→ **PROBLEM DETAILS**
Return the listing in full and exactly, but without a single picture.

⟨

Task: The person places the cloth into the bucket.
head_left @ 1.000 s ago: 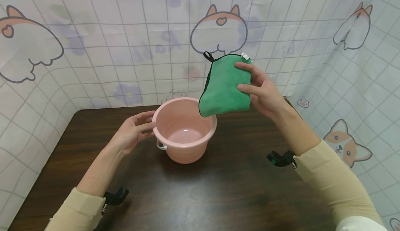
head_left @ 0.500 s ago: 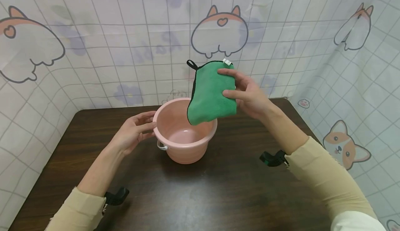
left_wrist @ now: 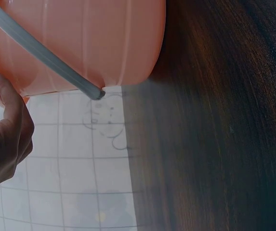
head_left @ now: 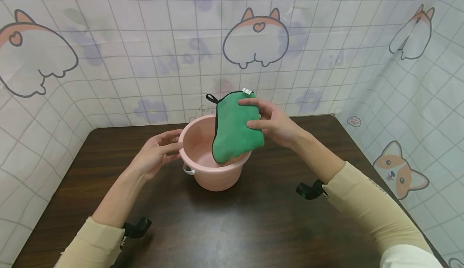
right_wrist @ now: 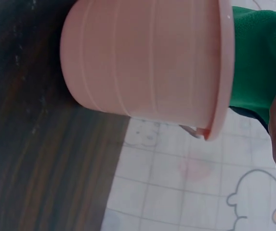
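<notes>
A pink bucket (head_left: 216, 178) stands upright on the dark wooden table (head_left: 253, 227). At its left rim is my left hand (head_left: 155, 154), thumb and fingers holding the edge. My right hand (head_left: 277, 123) pinches a green cloth (head_left: 233, 125) with black edging, a black loop and a white tag. The cloth hangs over the bucket's mouth, and its lower end overlaps the opening in the head view. From the right wrist view, the cloth (right_wrist: 253, 57) shows just beyond the bucket's rim. A grey-white handle (left_wrist: 46, 50) hangs down the bucket's side in the left wrist view.
Behind the table and along both sides hangs a white grid-patterned curtain (head_left: 145, 66) printed with cartoon corgis. Both forearms wear beige sleeves with small black devices (head_left: 309, 190) strapped at the wrists.
My right hand has carried the green cloth left and down, from above the bucket's right side to over its opening. The left hand and the bucket have stayed put.
</notes>
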Available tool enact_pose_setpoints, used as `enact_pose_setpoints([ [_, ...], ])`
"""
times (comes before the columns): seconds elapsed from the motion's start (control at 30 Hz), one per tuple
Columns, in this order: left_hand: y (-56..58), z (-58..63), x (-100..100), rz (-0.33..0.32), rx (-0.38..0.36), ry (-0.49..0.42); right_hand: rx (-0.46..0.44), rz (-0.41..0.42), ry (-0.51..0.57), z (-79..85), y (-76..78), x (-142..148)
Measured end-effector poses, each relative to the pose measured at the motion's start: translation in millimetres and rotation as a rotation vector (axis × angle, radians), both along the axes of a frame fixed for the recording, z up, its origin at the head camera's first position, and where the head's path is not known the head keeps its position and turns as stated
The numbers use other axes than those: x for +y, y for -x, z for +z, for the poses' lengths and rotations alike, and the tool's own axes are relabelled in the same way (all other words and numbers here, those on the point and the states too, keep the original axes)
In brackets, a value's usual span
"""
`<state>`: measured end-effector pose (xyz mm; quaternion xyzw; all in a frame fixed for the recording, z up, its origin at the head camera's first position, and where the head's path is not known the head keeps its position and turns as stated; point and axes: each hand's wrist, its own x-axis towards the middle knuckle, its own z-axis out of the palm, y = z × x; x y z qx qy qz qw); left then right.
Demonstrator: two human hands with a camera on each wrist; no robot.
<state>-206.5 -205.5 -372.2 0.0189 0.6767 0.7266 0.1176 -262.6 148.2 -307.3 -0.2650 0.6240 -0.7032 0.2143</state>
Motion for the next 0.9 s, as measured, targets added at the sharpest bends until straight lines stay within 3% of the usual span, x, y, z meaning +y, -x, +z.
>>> enact_pose_setpoints([
  [0.4,1.0,-0.6,0.1,0.001,0.002,-0.007,-0.024,0.071,-0.017,-17.0,2.1,-8.7],
  [0.9,0.6,-1.1,-0.9,-0.006,0.009,0.024,-0.063,0.099,-0.127,-20.9,7.1,-23.3],
])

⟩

→ **RESULT OF THIS EXERCISE**
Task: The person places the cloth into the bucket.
head_left @ 1.000 s ago: 
head_left @ 0.500 s ago: 
left_wrist @ now: 
head_left @ now: 
right_wrist @ now: 
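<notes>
A pink bucket (head_left: 216, 178) stands upright on the dark wooden table (head_left: 253, 227). At its left rim is my left hand (head_left: 155, 154), thumb and fingers holding the edge. My right hand (head_left: 277, 123) pinches a green cloth (head_left: 233, 125) with black edging, a black loop and a white tag. The cloth hangs over the bucket's mouth, and its lower end overlaps the opening in the head view. From the right wrist view, the cloth (right_wrist: 253, 57) shows just beyond the bucket's rim. A grey-white handle (left_wrist: 46, 50) hangs down the bucket's side in the left wrist view.
Behind the table and along both sides hangs a white grid-patterned curtain (head_left: 145, 66) printed with cartoon corgis. Both forearms wear beige sleeves with small black devices (head_left: 309, 190) strapped at the wrists.
My right hand has carried the green cloth left and down, from above the bucket's right side to over its opening. The left hand and the bucket have stayed put.
</notes>
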Available tool enact_pose_setpoints, used as `enact_pose_setpoints([ [_, ...], ])`
"""
times (comes before the columns): seconds elapsed from the motion's start (control at 30 Hz), one per tuple
Columns, in this order: left_hand: y (-56..58), z (-58..63), x (-100..100), rz (-0.33..0.32), rx (-0.38..0.36), ry (-0.49..0.42); right_hand: rx (-0.46..0.44), rz (-0.41..0.42), ry (-0.51..0.57), z (-79..85), y (-76..78), x (-142..148)
Measured end-effector poses, each relative to the pose measured at the motion's start: translation in millimetres and rotation as a rotation vector (axis × angle, radians), both along the axes of a frame fixed for the recording, z up, its origin at the head camera's first position, and where the head's path is not known the head keeps its position and turns as stated
The numbers use other axes than those: x for +y, y for -x, z for +z, for the poses' lengths and rotations alike, and the tool's own axes are relabelled in the same way (all other words and numbers here, those on the point and the states too, keep the original axes)
In brackets, a value's usual span
"""
`<state>`: measured end-effector pose (xyz mm; quaternion xyzw; all in a frame fixed for the recording, z up, its origin at the head camera's first position, and where the head's path is not known the head keeps its position and turns as stated; point and axes: each hand's wrist, its own x-axis towards the middle knuckle, its own z-axis out of the palm, y = z × x; x y z qx qy qz qw); left then right.
Demonstrator: two human hands with a camera on each wrist; no robot.
<state>-206.5 -205.5 -372.2 0.0189 0.6767 0.7266 0.1176 -262.6 148.2 -307.3 -0.2650 0.6240 -0.7032 0.2143</state>
Motion for the next 0.9 s, as measured, targets added at the sharpest bends until straight lines stay within 3% of the usual span, x, y, z meaning +y, -x, +z.
>>> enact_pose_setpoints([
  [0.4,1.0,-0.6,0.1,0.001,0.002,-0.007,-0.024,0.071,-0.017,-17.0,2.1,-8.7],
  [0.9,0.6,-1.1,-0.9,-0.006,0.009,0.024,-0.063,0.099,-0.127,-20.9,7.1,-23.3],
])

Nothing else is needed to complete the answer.